The first is, has anyone done this and was the outcome worth it?
http://www.designed2drive.com
I'm wanting to upgrade the ignition and starter systems on my Coronet and someone had mentioned this swap to me. It allows a GM HEI upgrade to the resistor style Mopar distributor. It piggy backs the resistor with a stock coil or replaces it all together with a 1.0-2.0 ohms performance coil...

The next question is, to run a new ram pick up "mini" starter, is it a direct swap or do I need to change any wiring or such?
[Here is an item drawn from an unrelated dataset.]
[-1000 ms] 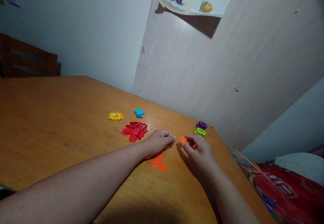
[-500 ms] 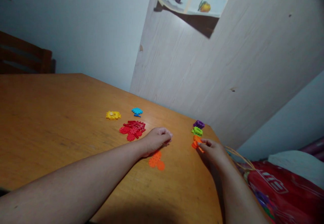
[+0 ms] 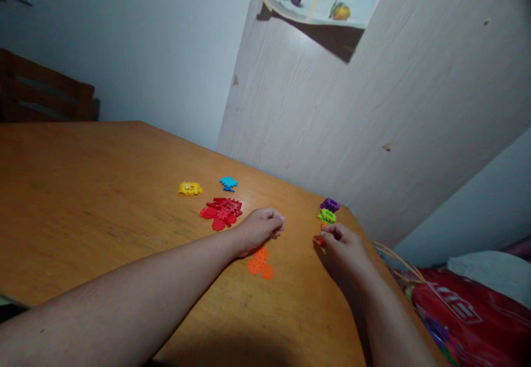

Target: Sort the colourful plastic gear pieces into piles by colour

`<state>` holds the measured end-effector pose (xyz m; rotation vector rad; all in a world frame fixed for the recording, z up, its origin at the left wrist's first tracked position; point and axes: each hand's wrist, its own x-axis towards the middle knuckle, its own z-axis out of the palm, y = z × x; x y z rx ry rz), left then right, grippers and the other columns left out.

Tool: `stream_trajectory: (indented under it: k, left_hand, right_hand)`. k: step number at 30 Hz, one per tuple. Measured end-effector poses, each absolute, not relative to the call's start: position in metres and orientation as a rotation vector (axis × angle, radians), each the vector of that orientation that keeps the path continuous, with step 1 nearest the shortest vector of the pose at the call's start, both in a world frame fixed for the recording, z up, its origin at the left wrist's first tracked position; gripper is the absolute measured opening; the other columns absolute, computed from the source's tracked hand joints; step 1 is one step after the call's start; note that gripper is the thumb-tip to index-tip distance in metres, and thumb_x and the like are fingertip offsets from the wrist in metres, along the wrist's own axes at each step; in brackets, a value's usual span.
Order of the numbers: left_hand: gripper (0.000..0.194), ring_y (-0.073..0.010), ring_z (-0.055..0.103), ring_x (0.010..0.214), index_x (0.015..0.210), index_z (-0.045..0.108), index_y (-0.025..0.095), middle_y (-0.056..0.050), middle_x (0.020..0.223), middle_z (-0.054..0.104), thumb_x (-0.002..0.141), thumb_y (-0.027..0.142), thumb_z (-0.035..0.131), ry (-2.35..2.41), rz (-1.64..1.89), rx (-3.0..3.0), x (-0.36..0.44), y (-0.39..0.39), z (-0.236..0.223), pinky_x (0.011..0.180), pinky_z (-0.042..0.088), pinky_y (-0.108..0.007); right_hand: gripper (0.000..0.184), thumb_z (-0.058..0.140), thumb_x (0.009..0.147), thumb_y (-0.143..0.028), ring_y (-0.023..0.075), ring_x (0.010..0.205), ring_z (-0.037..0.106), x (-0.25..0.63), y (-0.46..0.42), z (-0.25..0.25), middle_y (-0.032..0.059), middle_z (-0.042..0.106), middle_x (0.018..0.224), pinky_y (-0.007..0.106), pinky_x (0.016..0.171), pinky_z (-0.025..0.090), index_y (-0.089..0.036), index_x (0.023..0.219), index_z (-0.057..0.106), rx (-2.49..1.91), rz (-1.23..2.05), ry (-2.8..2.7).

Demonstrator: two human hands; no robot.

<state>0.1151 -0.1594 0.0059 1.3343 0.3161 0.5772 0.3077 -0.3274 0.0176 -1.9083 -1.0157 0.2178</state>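
Observation:
My left hand [image 3: 264,224] rests closed on the table between the red pile and my right hand, its curled fingers hiding whatever they may hold. Just in front of its wrist lie several flat orange plastic building pieces [image 3: 258,262], some round. My right hand [image 3: 341,240] has its thumb and fingers closed on an orange plastic piece [image 3: 322,240], mostly covered by the fingers. Directly beyond that piece sit a lime-green toothed piece [image 3: 327,216] and a purple one [image 3: 330,204].
Red plastic pieces [image 3: 222,212] lie heaped left of my left hand. Farther back are yellow pieces [image 3: 191,188] and blue pieces [image 3: 228,182]. The wooden table [image 3: 103,190] meets the wall behind. A red bag [image 3: 468,300] stands off the right edge; a chair [image 3: 45,88] is far left.
My right hand has moved right, away from my left hand, carrying orange plastic to a spot beside the green piece. My left hand stays nearly in place, closed.

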Motion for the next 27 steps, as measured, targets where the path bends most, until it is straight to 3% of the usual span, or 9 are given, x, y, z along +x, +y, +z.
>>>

And lastly, I bought new gauges for the car and the kit came with a Volt meter instead of an ammeter. Do I need to by pass the ammeter still for other systems or delete it all together and run new wires for the volt meter? I'm just getting into wiring and just need answers to confirm my thoughts. Which is to bypass...
 
a few months ago i went to an FBO HRR688 ignition kit on my '65 coronet. very simple and straight forward to install. allows for 12 volts to the coil. so far i'm very happy with it.
 
As for the mini starter, it's 95% straight forward. I think on my 440 I had to "very slightly" modify a terminal end at most. That was one of the best modifications I've made I think. It didn't cost very much and my engine cranks/starts much, much better. My motor used to eat the stock starters for lunch (gone through 4-5 of them).
 
Before going gunghoo with the starter, check the new one against the old one for the distance of full throw-out on the drive gear, terminal location and clearance to the block for the cables and mounting hole center. Do a tooth count on the new starter compared to the old one because if it's different so is the diameter of the starter gear and engagement can be somewhat disastrous. I recommend attaching the wires and then setting it in place because the lead to the solenoid is easy to over tighten and spin internally thus breaking the connection on the inside. You can leave your amp gauge if you wish but connect the source for the voltmeter at a distance from the battery voltage source to get a true reading when accessories are turned on - The ignition switch is a good spot because it experiences all variations in voltage.
 
I don't really care to keep the Ammeter, I'd rather get rid of it and it's wiring if it's not needed. I don't want to have random wires just hanging around...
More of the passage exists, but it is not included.